Parks’ nearby neighbor, Teresa Gee Hardy, managed to make it to a safe area in her Crescent Circle S.W. home just as the tornado spun overhead. “The siren came, and then the train (sound of the tornado), and then it was so calm and peaceful after that,” Mrs. Hardy says.
A neighbor’s trampoline apparently bounced over Hardy’s home in the tornado, because afterwards, it was in a wooded area on the opposite side of her house from where it was supposed to be located.
Up the road at Clark Funeral Home where employee Dylan Carroll resides, Carroll was playing an online video game, Fortnite. He says he heard noises, including when his cell phone alarm went off to warn him about the weather, but he ignored it.
When he felt the room move, though, he finally took off his headset. “I looked out the window and saw rain and leaves hitting it, then the power went out,” Carroll says.
Luckily, emergency lighting came on as he ran downstairs. “It was like I was in a blender, kind of, everything was going around me everywhere,” he says.
With his Mom on the telephone with him, he hunkered down in a downstairs closet. “I couldn’t hear her well, because it was so loud,” he says. ‘It was a hundred sounds of everything, the wind, the trees, the tin hitting the ground. When I went outside, it was like a war zone.”
Grady County paradmedic and EMS shift supervisor Michelle Shoe was riding in the back of an ambulance with her team after responding to a structure fire Sunday night. They did not have a patient in the truck when another medic in the ambulance who is from Kansas saw on her phone that radar indicated a tornado was in Cairo. She started screaming for the driver to stop. Shoe says the medic and driver jumped from the truck and took cover under a pole until they could run to Family Dollar. Shoe tried to open a side door to get out of the ambulance, but the wind was too strong, so she stayed in the truck, which her co-workers later told her nearly became air borne.

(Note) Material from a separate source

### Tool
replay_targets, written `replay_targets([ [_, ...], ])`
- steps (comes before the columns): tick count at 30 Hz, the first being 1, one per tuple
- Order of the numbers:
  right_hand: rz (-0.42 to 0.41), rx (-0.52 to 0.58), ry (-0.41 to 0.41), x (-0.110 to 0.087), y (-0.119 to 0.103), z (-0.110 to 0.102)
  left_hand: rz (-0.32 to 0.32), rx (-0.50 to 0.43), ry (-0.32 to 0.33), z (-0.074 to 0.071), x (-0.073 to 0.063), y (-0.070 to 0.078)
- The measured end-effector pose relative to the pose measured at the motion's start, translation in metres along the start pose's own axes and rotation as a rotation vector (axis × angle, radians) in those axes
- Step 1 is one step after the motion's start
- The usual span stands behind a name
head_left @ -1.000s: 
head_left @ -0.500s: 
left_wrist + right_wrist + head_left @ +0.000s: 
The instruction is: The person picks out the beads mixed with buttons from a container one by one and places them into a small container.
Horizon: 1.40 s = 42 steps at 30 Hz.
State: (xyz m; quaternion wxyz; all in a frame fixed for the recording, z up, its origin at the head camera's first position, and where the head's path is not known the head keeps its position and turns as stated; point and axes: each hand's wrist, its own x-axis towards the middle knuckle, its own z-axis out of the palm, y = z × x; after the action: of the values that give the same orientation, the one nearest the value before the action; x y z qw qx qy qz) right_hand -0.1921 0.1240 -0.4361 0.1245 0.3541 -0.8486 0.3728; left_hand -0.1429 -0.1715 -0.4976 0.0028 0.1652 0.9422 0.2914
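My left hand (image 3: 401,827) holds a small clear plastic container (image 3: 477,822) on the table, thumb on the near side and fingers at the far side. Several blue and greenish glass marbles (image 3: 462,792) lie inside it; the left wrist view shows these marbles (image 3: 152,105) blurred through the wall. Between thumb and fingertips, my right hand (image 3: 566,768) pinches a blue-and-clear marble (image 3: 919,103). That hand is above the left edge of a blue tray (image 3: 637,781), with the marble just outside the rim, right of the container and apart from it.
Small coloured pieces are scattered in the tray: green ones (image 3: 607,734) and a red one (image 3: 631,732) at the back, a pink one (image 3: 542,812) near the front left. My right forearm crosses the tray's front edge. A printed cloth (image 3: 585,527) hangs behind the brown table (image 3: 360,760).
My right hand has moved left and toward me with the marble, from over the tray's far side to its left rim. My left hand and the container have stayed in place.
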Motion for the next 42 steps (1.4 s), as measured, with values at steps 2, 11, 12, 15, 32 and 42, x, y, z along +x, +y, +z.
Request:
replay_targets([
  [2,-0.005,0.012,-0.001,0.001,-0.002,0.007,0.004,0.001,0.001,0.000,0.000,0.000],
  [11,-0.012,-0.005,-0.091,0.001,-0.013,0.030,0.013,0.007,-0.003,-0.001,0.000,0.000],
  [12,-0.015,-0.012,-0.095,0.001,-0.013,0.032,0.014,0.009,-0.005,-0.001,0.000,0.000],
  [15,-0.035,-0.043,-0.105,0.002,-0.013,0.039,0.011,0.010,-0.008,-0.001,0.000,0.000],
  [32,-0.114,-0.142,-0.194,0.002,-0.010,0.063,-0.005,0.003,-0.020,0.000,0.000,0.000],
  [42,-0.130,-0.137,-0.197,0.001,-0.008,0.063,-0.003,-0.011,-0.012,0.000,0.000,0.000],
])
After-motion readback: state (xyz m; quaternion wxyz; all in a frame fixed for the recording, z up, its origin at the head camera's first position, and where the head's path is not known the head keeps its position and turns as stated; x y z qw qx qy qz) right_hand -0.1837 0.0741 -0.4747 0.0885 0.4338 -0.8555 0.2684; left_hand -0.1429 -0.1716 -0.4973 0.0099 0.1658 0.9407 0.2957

“They said it lifted the truck 6-inches off the ground,” Shoe says. “At time, I wasn’t scared. I just wanted to make sure my crews were o.k. If we would have kept driving, it probably could have turned out a lot different.”
Shoe said another ambulance crew did have a patient they were trying to get to the hospital Sunday night, but, they took cover inside Wal-Mart with the patient. “They knew it was a little bit safer inside the building,” she says. The patient eventually made it to the hospital, she says, thanks to the ambulance crew.
In the Wal-Mart parking lot, Steven Childs and his son, Asher, were washing their trucks when their cell phones rang in alarm about the tornado warning. With Asher in the lead driving his pickup truck, Steven Childs followed behind in his truck that also had a trailer attached to it. The two maintained a cell phone conversation as they drove East on U.S. 84 and turned south onto GA 93/Fifth Street Southeast. As they reached Eastside Baptist Church, the situation took a turn for the worse. “Power lines started exploding with fire and both his truck and mine started shaking,” Mr. Childs describes. Asher told his Dad that he was turning into the Labor Department parking lot.
The two parked their trucks behind the office building, along with another motorist, and rode out the tornado.
“There was junk flying across that road. It’s a wonder we didn’t get hit. I think we were on the north edge of the tornado,” Childs says.
He praised his son for thinking quickly and getting off the road. “If we had kept going,” he says, “we’d have been on top of that overpass in the middle of it.”
Childs says, “The good Lord was with Grady County.”